By CATHERINE SALTER BAYAR
I decided to move to Turkey a decade ago and have been able to retain what resonates about my California upbringing and global travels — while adopting the cultural mix of our small Aegean town.
Although my dual life can leave me feeling like a culture-shocked newcomer, I’m an identity adventurer by choice.
My husband’s conflicted identity has been thrust upon him. Being an ethnic Kurd with Turkish nationality, he’s like a Third Culture Kid. A blend, spending part of his developmental years away from his parents’ culture. But unlike a TCK, he did not have to leave the country of his birth to mix his way of life.
As a 13-year-old boy in the early ‘80’s, his family sent him to live with a cousin in Western Turkey to escape blood feuds and civil war in his native southeast.

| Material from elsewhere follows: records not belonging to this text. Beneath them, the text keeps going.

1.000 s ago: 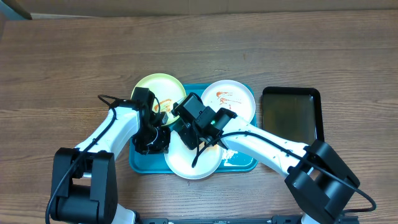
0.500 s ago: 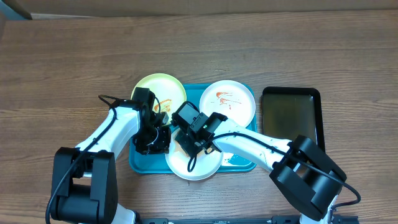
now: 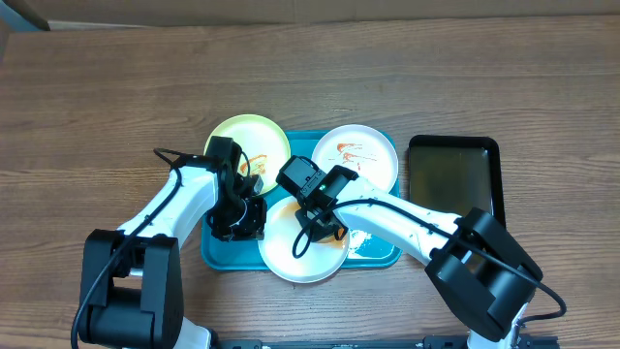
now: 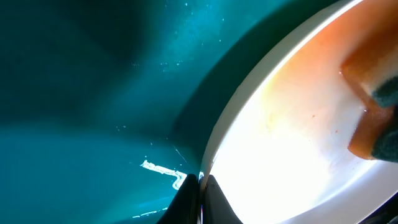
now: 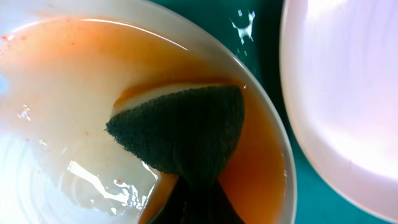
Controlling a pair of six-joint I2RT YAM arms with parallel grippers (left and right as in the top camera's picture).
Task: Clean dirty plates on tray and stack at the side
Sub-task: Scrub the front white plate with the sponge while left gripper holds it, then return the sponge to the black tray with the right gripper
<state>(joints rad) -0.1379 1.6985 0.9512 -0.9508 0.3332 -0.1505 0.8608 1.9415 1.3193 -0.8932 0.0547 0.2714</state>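
Observation:
The teal tray [image 3: 221,258] holds three plates. A pale yellow-green plate [image 3: 254,137] with orange smears is at the back left. A white plate [image 3: 363,155] with red smears is at the back right. A white plate [image 3: 289,260] is at the front. My left gripper [image 3: 254,217] is shut on the front plate's left rim, as the left wrist view shows [image 4: 200,186]. My right gripper [image 3: 317,226] is shut on a dark green and orange sponge [image 5: 180,130] and presses it onto this wet, orange-stained plate [image 5: 56,93].
A smaller black tray [image 3: 453,179] lies on the wooden table right of the teal tray. A white paper scrap [image 3: 366,247] lies in the teal tray's front right corner. Both arms cross over the tray's middle.
My right gripper swept the sponge left and toward the front across the front plate, then back to the right. The left gripper has kept its hold on the rim.

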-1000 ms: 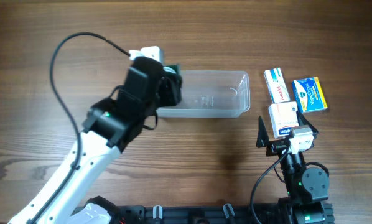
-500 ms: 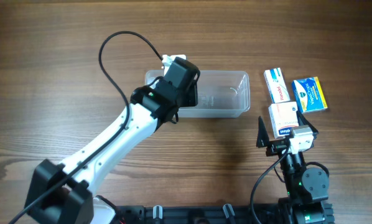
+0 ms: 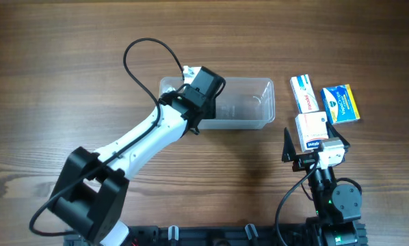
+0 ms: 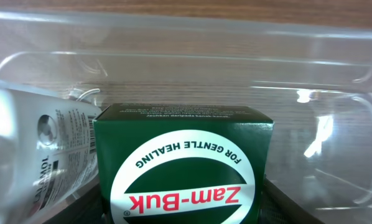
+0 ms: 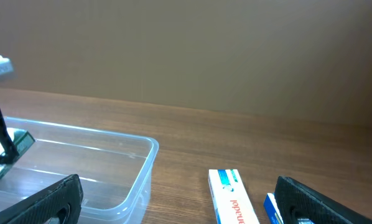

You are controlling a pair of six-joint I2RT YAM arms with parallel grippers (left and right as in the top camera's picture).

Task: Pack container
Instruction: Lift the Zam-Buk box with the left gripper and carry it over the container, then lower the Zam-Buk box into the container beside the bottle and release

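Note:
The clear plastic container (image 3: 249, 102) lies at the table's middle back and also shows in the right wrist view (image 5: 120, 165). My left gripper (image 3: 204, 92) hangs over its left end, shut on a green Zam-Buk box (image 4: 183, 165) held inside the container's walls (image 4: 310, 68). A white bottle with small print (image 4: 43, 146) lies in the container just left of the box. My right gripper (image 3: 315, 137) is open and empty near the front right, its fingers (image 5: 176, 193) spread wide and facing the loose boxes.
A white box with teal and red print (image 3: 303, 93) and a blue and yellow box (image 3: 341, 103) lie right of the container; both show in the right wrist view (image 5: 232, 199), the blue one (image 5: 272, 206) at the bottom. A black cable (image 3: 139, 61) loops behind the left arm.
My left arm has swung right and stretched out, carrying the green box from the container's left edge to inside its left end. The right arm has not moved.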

He spoke only Kurdish, and decided learning English to work in tourism would benefit his future more than Turkish would. Globalization became his means of survival in a ‘foreign’ land that grapples with assimilation issues and only recently began public dialogue about what it means to be a Turk.
I can comfortably be an American living in Turkey. But he is not always comfortable being a Kurd and a Turk — though he is both. I’ve been told it’s impossible for someone from such a young country to understand how deep ethnic divides can go, but I equate his experience with Native American tribes who struggle to hold on to culture and language in a land where they’ve lived for millennia.
My husband’s Utopian solution is to call us “citizens of the world”. He named our waterpipe bar ‘Mozaik’ to reflect the cultural mix of locals and visitors that crossed its threshold.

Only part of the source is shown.